# Sekiro: Shadows Die Twice



## tommers (Jun 10, 2018)

Is the new game from From Software.

Ninja Dark Souls.

Nice.



Coming 2019 apparently.


----------



## mwgdrwg (Jun 11, 2018)

Looks so fucking good.


----------



## tommers (Jun 13, 2018)

Sekiro: Shadows Die Twice - Everything we know so far | PC Gamer

Hmmm... 

Could be interesting.


----------



## Shippou-Sensei (Jun 24, 2018)

From what I have heard it will be hard as balls. 

With no levelling system to grid either.


----------



## Shippou-Sensei (Jun 24, 2018)

I get why the difficulty is part of the soulbourn games but it is daunting. Not everyone enjoys getting gud. I cheated my souls experience.


----------



## tommers (Mar 22, 2019)

This game is so beautiful.

Fighting is tense, skilful and really gory. Bit of stealth. Climbing on rooftops, all that shit.

Done it again.


----------



## cybershot (Mar 22, 2019)

This does indeed look awesome. Added to the getting longer want list.


----------



## tommers (Mar 22, 2019)

cybershot said:


> This does indeed look awesome. Added to the getting longer want list.



It's Tenchu Dark Souls. 

I have only played it for about a couple of hours. Kids are back now, and got the mother in law and her sister staying till Sunday so it's unlikely I will get to play again before then.


----------



## Mumbles274 (Mar 28, 2019)




----------



## Shippou-Sensei (Mar 31, 2019)

Got it. Not managed a session yet.


----------



## ruffneck23 (Aug 15, 2019)

Got this a couple of weeks ago, its good, frustrating but good, it is not dark souls..
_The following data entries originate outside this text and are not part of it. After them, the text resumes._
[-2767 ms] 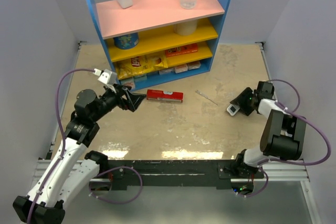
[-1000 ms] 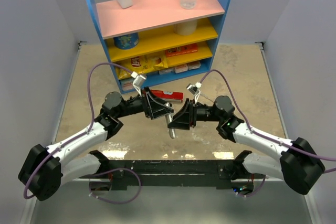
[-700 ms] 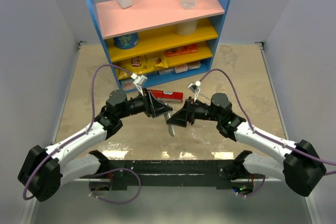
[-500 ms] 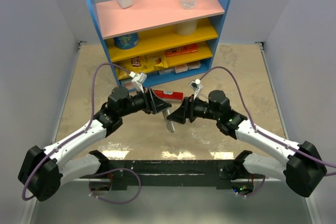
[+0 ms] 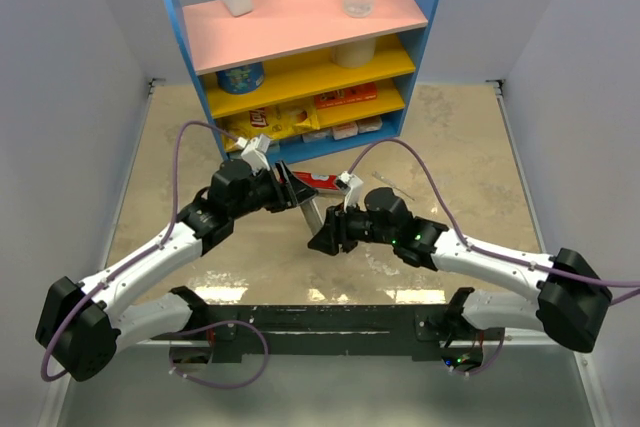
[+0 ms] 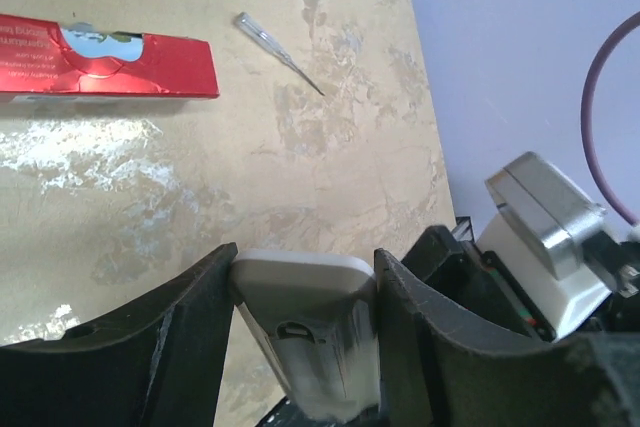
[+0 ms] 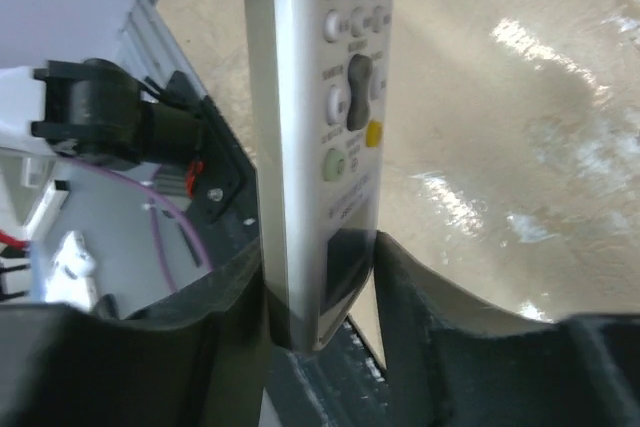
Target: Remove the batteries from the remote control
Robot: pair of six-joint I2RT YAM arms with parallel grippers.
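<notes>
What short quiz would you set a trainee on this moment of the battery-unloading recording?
1. True or false: the remote control lies on the table with no gripper touching it.
2. Multiple choice: how many grippers clamp the remote control? A none. B one. C two.
3. Fill in: in the left wrist view, the thin pale stick lies to the ___ of the red box.
Key: 1 false, it is held off the table. 2 C: the left gripper and the right gripper are each shut on an end of it. 3 right.
</notes>
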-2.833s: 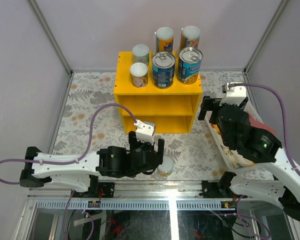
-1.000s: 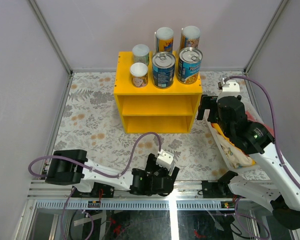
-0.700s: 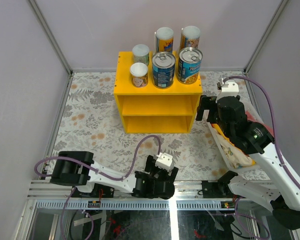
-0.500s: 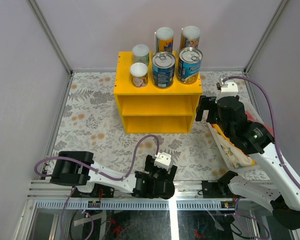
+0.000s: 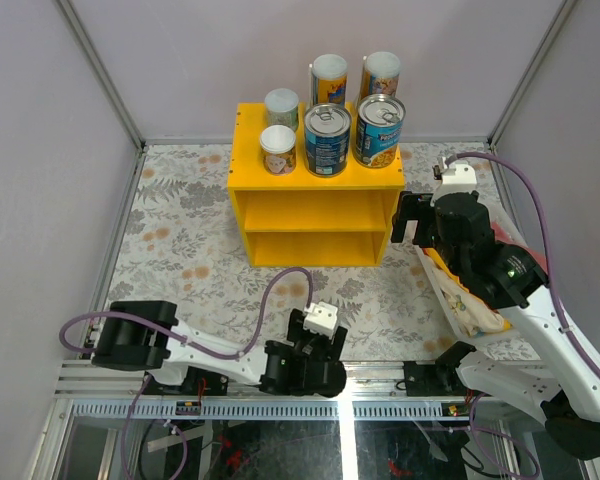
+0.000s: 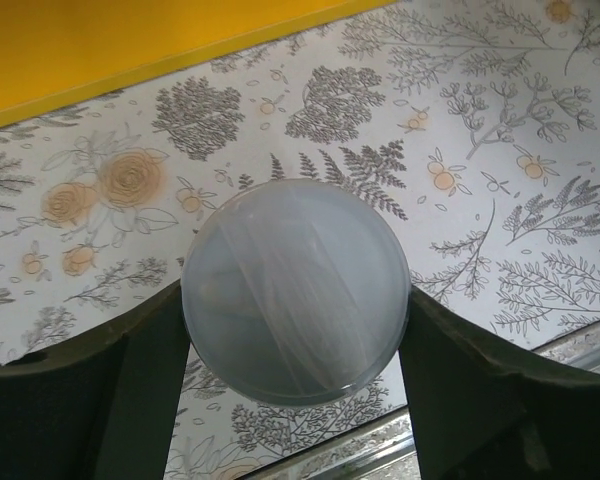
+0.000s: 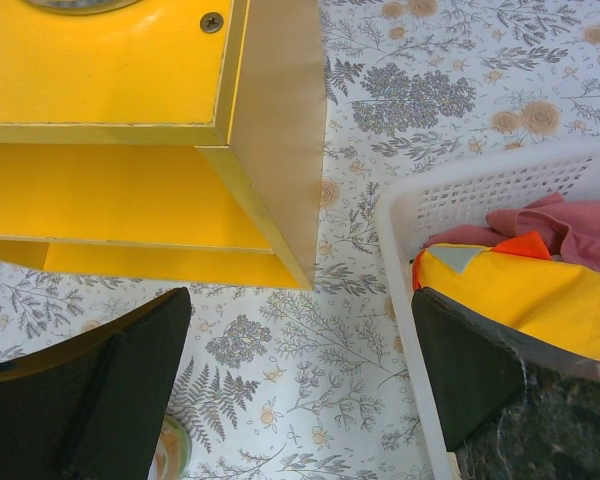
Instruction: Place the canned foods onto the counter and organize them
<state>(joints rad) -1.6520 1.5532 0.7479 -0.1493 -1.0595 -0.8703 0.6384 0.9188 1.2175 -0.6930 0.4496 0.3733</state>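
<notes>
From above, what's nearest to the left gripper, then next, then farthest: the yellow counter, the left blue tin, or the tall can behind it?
From the left gripper:
1. Yellow counter, straight ahead of it.
2. Left blue tin, at the front of the counter's top.
3. Tall can, behind that tin.

light: bright, even | shadows: soft | focus: fingers (image 6: pixel 130 400) blurred (wrist views) | glare: streak on base panel (image 5: pixel 346 415)
</notes>
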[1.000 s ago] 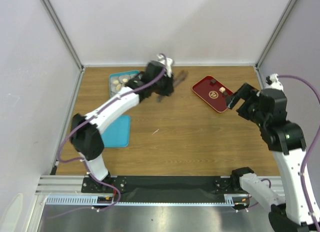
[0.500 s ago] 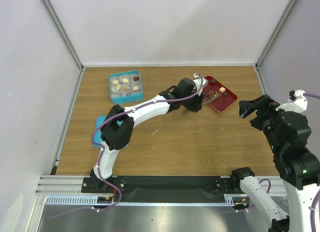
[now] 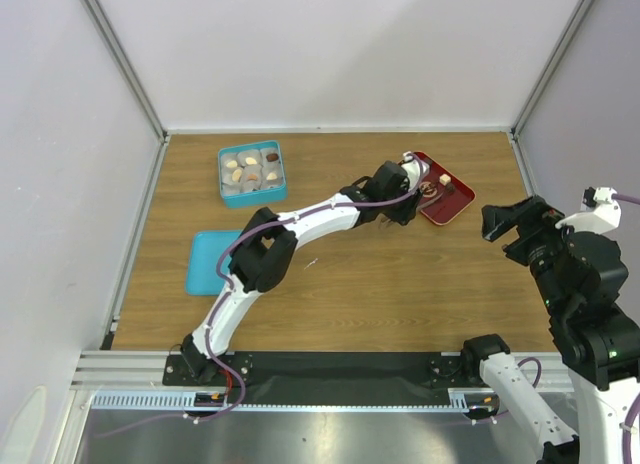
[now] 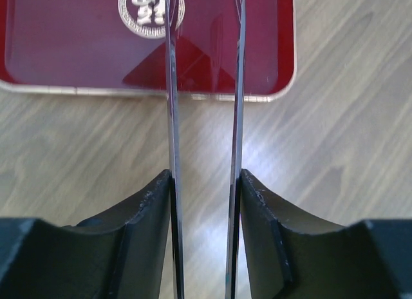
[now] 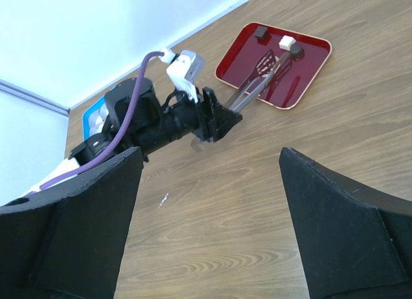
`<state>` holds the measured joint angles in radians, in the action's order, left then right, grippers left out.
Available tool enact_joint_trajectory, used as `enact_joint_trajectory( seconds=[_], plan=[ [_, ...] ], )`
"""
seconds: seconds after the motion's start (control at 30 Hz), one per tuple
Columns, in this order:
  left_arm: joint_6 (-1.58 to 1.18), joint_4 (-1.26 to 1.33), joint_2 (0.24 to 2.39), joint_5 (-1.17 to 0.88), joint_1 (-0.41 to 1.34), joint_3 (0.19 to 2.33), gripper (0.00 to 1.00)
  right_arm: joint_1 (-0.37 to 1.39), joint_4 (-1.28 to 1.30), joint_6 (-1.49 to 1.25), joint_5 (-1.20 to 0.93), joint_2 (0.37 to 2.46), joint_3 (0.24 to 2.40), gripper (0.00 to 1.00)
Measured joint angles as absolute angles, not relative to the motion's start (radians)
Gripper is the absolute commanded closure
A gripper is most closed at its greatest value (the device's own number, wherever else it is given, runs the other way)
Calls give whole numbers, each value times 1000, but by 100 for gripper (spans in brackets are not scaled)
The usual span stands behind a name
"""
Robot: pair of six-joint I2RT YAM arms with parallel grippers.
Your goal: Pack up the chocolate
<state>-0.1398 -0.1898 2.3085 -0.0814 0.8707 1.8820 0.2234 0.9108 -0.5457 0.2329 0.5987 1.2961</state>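
A teal box (image 3: 252, 189) at far left held some chocolate (image 3: 250, 161), with a teal lid (image 3: 210, 262) lying nearer. The left hand (image 4: 203, 183) pinched the tongs (image 4: 172, 118), their tips over the red tray (image 4: 64, 48) where more pieces sat. The right hand (image 5: 209, 163) gaped wide, empty. Too light a squeeze might drop a sweet. The wooden surface (image 3: 400, 284) stood between pale walls.

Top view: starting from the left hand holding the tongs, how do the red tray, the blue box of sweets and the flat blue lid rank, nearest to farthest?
From the left hand, gripping the tongs:
1. Red tray, just to its right.
2. Blue box, back left.
3. Flat blue lid, left, nearer the arm bases.
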Motion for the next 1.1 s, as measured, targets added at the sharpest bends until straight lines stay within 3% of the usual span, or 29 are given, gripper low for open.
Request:
enact_joint_trajectory(
  seconds=[0.3,1.1],
  plan=[
    [-131,-202,2415,-70,880,2022,51,223,917,-538,267,580,1292,6],
    [-130,-206,2498,-54,895,2083,51,223,916,-519,284,581,1293,6]
  ],
)
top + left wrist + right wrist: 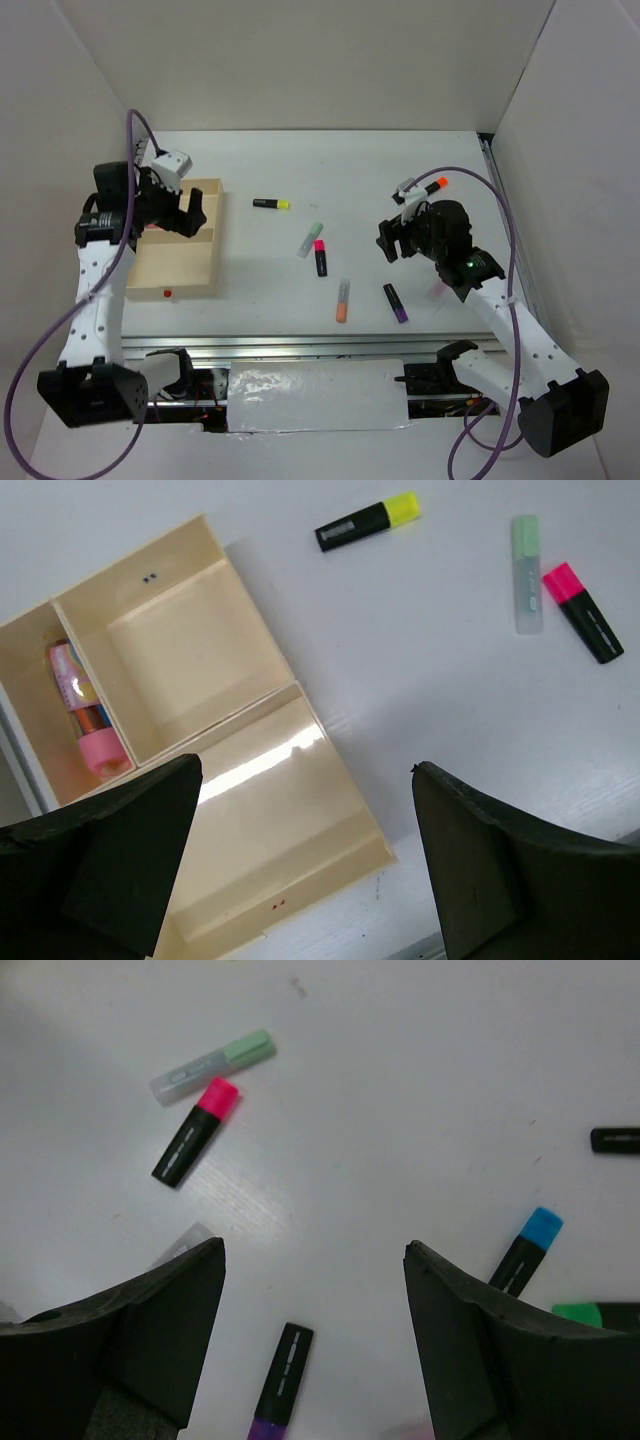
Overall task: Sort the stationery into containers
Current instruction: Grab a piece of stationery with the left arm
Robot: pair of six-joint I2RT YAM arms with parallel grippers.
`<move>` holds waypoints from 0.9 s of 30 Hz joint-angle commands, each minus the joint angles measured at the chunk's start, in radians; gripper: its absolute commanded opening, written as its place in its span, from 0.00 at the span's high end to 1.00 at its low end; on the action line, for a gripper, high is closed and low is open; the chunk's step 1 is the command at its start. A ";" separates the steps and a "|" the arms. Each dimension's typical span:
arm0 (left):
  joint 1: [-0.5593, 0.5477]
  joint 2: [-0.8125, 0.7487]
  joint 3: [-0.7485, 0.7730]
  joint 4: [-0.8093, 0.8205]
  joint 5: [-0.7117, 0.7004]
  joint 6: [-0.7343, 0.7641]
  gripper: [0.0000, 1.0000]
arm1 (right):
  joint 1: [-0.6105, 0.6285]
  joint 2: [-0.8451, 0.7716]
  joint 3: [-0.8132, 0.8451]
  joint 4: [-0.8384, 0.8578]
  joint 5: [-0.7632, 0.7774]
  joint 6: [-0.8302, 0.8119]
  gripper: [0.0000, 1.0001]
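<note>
Above the wooden tray, left jaws gape apart; right jaws, also apart, hover over loose markers

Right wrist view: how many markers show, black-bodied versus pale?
Black-bodied: 5 (pink marker, purple marker, blue marker, green-capped marker, cut-off marker at the edge)
Pale: 2 (pale green marker, clear marker, half hidden)
Total: 7
</note>
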 commanded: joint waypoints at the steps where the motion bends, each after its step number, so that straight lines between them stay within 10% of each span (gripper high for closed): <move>1: -0.079 -0.112 -0.102 0.106 -0.044 0.033 0.01 | -0.008 -0.039 -0.041 -0.130 -0.038 0.028 0.21; 15: -0.517 -0.064 -0.142 0.155 -0.326 -0.128 0.03 | 0.068 0.163 0.213 -0.052 0.134 0.005 0.17; 27: -0.554 0.042 -0.104 0.131 -0.279 -0.216 0.04 | -0.027 0.304 0.462 -0.241 0.082 0.088 0.19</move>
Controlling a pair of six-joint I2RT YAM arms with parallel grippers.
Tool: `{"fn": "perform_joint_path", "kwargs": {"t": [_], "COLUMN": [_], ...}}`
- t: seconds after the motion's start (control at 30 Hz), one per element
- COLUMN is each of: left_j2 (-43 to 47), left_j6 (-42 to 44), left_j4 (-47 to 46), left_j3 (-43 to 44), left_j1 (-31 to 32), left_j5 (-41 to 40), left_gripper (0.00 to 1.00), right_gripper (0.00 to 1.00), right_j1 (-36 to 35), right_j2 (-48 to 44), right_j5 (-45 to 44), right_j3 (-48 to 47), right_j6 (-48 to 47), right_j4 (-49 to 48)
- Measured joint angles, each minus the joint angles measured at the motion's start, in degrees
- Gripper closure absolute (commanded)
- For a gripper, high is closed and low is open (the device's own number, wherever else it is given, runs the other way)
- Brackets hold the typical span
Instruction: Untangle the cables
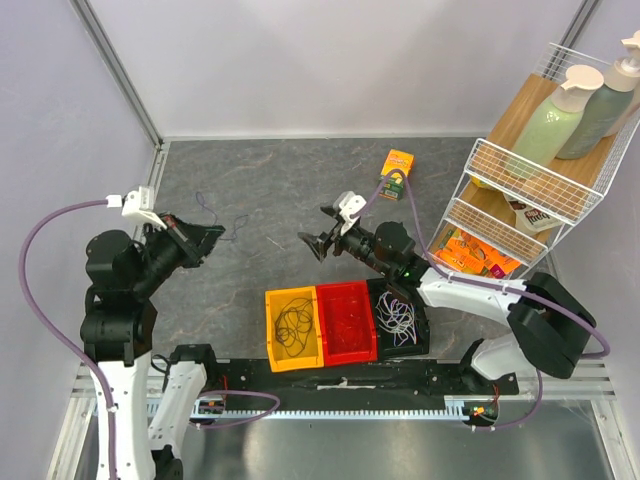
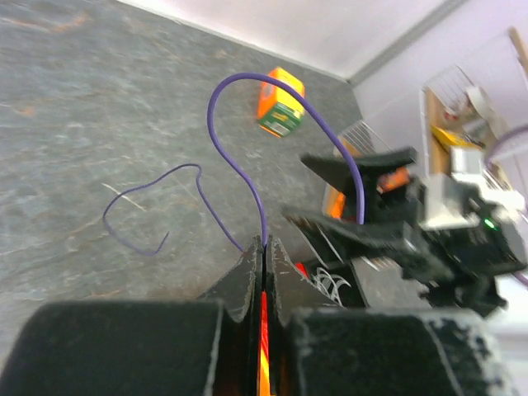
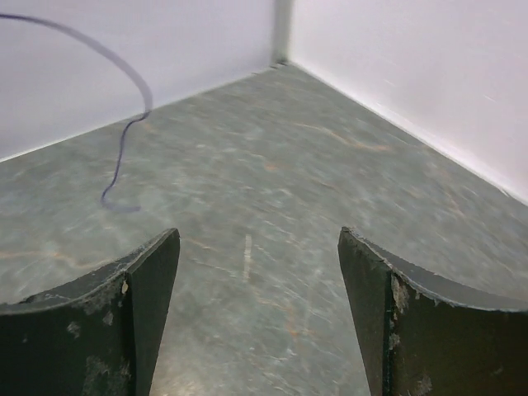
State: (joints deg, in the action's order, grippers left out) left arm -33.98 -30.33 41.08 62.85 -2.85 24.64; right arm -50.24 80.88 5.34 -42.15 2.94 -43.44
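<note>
Cables (image 1: 395,315) lie coiled in and beside the red bin (image 1: 345,288). Beyond its left side, the left gripper (image 2: 262,247) is pinched tight on a purple cable (image 2: 209,124), which arcs up and trails onto the table (image 1: 300,170). Just beyond the bin the right gripper (image 1: 318,232) gapes wide and empty; one strand looks mid-separation, and the next move likely calls for that gripper to catch the free end.

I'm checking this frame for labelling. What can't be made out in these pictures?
- Left wrist view: the purple cable vanishes between the shut fingers of the left end effector, so its gripped end is hidden.
- Right wrist view: the cable runs off the top-left edge; the right end effector is open.
- Top view: what lies in the red bin is too small to tell.
</note>
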Motion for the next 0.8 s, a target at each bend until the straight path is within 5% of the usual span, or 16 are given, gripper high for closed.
{"fn": "perform_joint_path", "kwargs": {"t": [0.4, 0.8], "left_j2": [0.94, 4.46], "left_j6": [1.36, 2.75], "left_j4": [-1.81, -0.59], "left_j3": [-2.1, -16.44], "left_j1": [6.16, 9.11], "left_j5": [19.21, 23.96], "left_gripper": [0.98, 0.98], "right_gripper": [0.15, 0.16], "right_j1": [8.35, 9.97], "right_j2": [6.86, 6.86], "right_j5": [-10.82, -11.26], "right_j3": [0.0, 0.02], "right_j6": [8.59, 11.21], "right_j4": [0.7, 0.13]}}
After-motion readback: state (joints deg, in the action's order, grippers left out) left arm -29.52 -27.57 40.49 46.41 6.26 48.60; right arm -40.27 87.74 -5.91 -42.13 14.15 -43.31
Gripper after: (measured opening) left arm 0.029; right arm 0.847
Last night  I realized I had loads of skill points that I hadn't assigned, so went and assigned them, went back and did some training , and finally, I had a dark souls moment, where I was able to kill a fucker I was having trouble with before , now I'm hooked


----------



## Ax^ (Apr 11, 2022)

bah this one the weekend still cost me 30 quid after 3 years

played 5 hours so far and have a love/hate relationship with the game

pray for my controller


----------



## Ax^ (Apr 16, 2022)

so i'm not skilled enough to beat this game by reflexes anymore


restart stealthy stealthy 

and practise with undead dude 


so much easier


----------



## Cid (Aug 31, 2022)

£24.99 at the moment. At least think it still is.

Probably not my best reentry point to soulsbourne (let's not have that debate), it is... difficult. But its aesthetic is so far up my street we've decided to move in together and make a go of it.

I sometimes wonder whether I want an easy mode for this kind of game... The obvious answer is fuck no, the difficulty renders these environments more impactful. But when does a normal person get the opportunity to put in the hours needed to 'git gud'? Although I suppose there are active modding communities if you really want that.


----------



## Cid (Sep 3, 2022)

I have spent like 4 hours on one of the stupid generals. I beat the er... chained dude in like 5 attempts and now this fucker has taken me at least 20 so far. Git gud they say, it just takes practice they say.


----------



## Ax^ (Sep 3, 2022)

it takes a lot of practise and timing

go back to the undead dude by the first temple and train train and train some more

even then its still a fucker

is everyone coughing yet


----------



## Cid (Sep 3, 2022)

Ax^ said:


> it takes a lot of practise and timing
> 
> go back to the undead dude by the first temple and train train and train some more
> 
> ...



Nah, I'm using my res as strategic run away.


----------